§ Work order
Copy, exactly and without additions, every line in the records below from the one holding "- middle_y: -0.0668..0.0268" through the one holding "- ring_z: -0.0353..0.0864", both ends included.

§ Items from a data source
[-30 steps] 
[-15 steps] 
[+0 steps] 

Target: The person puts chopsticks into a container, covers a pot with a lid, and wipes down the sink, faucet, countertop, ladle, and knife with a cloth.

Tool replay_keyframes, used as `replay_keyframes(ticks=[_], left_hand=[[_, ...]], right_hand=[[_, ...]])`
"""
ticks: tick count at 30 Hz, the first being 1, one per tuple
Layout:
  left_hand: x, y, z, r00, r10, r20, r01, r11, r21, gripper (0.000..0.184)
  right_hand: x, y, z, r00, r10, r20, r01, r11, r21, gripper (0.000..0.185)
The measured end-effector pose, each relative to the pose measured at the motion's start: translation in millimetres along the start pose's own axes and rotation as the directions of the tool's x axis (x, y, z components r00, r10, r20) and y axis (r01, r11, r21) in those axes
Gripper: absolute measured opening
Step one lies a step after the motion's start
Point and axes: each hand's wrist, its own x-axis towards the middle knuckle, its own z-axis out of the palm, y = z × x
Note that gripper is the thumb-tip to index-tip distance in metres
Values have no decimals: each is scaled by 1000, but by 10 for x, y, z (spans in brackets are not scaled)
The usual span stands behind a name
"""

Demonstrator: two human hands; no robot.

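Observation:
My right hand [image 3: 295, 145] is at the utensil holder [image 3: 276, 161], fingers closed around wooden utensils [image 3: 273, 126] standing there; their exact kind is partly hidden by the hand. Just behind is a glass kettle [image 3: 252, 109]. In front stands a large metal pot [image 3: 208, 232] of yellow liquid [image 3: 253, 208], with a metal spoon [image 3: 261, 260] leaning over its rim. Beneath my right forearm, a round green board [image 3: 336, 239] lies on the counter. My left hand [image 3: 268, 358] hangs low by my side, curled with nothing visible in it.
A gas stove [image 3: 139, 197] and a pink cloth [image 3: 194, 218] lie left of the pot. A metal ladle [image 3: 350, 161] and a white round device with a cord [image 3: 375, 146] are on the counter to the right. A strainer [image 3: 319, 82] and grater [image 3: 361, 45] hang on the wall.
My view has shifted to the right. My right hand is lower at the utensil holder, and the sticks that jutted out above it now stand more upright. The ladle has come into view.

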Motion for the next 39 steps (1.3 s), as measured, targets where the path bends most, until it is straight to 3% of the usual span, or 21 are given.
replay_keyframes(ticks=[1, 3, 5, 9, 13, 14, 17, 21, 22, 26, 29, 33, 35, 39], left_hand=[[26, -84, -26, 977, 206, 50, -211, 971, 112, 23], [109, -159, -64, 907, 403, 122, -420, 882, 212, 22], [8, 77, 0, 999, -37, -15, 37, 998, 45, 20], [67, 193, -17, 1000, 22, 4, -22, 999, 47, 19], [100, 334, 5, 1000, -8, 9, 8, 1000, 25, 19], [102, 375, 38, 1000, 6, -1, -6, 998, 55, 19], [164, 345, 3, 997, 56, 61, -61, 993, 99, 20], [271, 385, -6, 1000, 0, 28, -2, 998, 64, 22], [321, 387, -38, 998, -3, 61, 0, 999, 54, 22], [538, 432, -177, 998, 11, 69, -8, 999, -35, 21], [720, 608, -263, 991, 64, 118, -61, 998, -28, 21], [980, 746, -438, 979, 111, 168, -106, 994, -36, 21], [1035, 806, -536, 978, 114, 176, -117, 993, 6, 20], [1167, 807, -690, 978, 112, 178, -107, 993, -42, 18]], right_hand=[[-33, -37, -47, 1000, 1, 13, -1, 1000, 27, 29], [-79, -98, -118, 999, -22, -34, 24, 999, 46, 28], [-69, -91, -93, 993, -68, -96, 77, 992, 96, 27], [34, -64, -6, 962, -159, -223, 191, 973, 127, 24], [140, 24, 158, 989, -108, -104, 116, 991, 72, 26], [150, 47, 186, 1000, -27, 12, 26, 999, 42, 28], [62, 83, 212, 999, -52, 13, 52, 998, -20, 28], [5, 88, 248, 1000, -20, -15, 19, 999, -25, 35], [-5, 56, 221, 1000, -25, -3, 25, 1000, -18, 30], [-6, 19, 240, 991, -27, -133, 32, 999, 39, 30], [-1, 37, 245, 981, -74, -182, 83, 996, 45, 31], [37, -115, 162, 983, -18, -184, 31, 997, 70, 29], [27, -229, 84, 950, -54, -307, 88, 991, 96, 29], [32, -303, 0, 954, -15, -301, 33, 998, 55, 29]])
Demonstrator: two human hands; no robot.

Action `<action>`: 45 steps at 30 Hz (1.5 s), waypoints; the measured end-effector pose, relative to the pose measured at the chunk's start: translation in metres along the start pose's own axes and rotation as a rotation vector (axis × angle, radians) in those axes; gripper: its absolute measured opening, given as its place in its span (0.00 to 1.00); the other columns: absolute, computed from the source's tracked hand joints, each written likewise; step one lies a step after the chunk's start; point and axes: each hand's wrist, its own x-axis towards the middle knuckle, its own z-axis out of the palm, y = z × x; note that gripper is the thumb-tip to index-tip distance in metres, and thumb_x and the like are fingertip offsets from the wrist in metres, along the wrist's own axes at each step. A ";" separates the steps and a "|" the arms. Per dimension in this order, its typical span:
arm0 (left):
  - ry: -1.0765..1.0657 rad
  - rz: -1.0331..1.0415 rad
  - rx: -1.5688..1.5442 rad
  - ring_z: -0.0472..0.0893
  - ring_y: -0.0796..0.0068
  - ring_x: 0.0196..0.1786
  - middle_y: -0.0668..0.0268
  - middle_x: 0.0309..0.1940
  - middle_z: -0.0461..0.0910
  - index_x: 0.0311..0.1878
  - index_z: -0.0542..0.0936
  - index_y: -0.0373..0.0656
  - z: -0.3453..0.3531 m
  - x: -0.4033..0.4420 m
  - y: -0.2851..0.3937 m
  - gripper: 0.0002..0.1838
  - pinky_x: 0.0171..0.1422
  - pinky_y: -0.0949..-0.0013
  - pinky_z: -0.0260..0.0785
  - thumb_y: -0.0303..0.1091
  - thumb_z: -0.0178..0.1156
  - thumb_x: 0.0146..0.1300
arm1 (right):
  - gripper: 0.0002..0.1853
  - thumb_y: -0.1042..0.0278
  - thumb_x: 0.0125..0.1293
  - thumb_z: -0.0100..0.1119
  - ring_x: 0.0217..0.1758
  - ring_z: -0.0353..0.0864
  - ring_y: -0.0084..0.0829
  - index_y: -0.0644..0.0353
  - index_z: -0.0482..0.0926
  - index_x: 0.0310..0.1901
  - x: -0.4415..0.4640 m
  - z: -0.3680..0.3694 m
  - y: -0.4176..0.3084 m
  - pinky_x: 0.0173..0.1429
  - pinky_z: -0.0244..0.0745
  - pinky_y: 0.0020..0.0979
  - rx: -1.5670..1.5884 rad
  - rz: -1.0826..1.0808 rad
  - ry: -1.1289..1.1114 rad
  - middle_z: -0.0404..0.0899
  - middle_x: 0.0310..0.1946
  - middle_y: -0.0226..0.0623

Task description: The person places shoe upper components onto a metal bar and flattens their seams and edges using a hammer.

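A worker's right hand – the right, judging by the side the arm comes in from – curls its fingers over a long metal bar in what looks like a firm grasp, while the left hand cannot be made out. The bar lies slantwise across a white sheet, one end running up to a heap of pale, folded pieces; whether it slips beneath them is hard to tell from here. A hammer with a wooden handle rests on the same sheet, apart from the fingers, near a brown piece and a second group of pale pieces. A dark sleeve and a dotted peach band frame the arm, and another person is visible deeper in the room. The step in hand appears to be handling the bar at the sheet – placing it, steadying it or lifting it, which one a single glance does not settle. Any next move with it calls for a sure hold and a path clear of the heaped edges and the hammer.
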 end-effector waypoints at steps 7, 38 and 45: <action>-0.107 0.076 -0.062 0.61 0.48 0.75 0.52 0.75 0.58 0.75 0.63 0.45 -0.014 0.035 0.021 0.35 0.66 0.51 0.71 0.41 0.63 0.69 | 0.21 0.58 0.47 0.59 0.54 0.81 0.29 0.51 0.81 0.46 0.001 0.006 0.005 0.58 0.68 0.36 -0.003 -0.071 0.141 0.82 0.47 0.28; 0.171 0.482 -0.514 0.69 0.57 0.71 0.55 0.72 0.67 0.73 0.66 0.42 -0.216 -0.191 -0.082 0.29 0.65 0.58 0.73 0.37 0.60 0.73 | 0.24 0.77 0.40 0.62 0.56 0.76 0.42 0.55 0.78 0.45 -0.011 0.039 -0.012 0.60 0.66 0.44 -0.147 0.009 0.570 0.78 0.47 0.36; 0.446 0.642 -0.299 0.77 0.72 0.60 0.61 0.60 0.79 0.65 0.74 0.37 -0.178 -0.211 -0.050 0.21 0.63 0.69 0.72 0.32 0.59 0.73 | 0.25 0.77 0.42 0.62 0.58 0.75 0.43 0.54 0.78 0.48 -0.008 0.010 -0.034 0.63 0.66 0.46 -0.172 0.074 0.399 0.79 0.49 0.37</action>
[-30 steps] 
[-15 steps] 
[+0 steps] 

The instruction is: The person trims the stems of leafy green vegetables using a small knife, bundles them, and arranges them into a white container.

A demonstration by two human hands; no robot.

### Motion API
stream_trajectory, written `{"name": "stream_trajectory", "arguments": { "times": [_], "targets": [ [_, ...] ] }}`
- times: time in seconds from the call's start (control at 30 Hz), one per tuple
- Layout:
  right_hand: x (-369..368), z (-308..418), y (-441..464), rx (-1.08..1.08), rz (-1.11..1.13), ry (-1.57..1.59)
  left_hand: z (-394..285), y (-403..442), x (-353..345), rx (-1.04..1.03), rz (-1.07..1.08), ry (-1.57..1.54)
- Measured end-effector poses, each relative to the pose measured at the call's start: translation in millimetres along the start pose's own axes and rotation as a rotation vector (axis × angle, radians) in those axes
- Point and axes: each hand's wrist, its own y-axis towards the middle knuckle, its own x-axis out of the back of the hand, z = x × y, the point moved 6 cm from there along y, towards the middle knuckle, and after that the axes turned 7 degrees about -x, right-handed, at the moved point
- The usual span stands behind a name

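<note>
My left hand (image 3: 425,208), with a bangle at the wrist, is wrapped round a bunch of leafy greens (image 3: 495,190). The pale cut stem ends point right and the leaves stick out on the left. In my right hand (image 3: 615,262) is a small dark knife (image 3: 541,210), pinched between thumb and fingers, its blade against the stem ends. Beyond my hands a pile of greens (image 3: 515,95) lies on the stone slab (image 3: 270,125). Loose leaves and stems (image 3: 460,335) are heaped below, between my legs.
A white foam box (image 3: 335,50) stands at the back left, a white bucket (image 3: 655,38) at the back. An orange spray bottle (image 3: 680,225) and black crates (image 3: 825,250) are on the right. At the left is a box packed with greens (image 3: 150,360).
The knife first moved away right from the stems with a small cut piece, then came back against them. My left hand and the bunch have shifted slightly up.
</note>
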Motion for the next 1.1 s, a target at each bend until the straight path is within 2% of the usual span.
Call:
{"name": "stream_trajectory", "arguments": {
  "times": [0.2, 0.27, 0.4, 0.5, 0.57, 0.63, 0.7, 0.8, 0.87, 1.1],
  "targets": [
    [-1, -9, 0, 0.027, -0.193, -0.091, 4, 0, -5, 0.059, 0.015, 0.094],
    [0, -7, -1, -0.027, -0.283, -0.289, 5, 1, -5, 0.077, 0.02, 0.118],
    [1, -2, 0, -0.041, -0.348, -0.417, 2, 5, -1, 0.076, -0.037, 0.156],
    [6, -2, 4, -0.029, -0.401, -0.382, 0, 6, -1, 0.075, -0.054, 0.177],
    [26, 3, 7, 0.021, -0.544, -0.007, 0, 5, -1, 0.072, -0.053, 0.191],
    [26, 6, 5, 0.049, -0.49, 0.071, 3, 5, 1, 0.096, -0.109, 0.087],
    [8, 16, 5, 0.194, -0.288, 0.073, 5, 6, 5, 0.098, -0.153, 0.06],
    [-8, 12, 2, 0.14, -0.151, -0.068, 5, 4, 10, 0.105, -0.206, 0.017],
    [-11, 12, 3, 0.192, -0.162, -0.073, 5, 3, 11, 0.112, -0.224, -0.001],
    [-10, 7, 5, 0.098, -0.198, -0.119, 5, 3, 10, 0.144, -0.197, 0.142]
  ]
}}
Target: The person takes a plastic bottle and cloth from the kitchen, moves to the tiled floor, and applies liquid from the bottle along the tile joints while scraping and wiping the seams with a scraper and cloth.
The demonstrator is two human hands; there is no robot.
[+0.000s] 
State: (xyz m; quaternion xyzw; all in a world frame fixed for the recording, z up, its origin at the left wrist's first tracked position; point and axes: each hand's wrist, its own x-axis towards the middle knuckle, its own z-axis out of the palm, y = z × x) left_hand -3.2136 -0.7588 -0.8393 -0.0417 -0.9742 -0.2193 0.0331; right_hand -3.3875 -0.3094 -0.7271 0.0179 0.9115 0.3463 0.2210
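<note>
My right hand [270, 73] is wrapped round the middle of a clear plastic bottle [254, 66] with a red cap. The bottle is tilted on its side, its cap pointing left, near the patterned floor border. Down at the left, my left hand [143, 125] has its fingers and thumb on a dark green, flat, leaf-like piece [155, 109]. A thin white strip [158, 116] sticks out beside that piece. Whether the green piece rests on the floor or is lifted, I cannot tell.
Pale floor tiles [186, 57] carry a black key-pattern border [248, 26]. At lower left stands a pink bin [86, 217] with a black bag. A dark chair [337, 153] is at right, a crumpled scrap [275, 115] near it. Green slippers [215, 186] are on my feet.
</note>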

§ Solved exercise
  - middle_y: -0.0668..0.0268
  - middle_x: 0.0309..0.1940
  - middle_z: -0.0461..0.0910
  - index_x: 0.0311..0.1878
  - index_z: -0.0542..0.0936
  - index_y: -0.0373..0.0656
  - z: -0.3453..0.3531 m
  - x: -0.4033..0.4420 m
  - y: -0.2851..0.3937 m
  - gripper: 0.0002..0.1838
  - pinky_x: 0.0171..0.1422
  - pinky_y: -0.0949..-0.0013
  - pinky_z: -0.0260..0.0785
  - thumb_y: -0.0303..0.1091
  - thumb_z: -0.0178..0.1156
  - thumb_x: 0.0146..0.1300
arm1 (right):
  - gripper: 0.0002..0.1853
  - thumb_y: -0.1042..0.0278
  - thumb_x: 0.0125..0.1293
  - thumb_z: -0.0100..0.1119
  - ring_x: 0.0217..0.1758
  - ring_z: -0.0353..0.0864

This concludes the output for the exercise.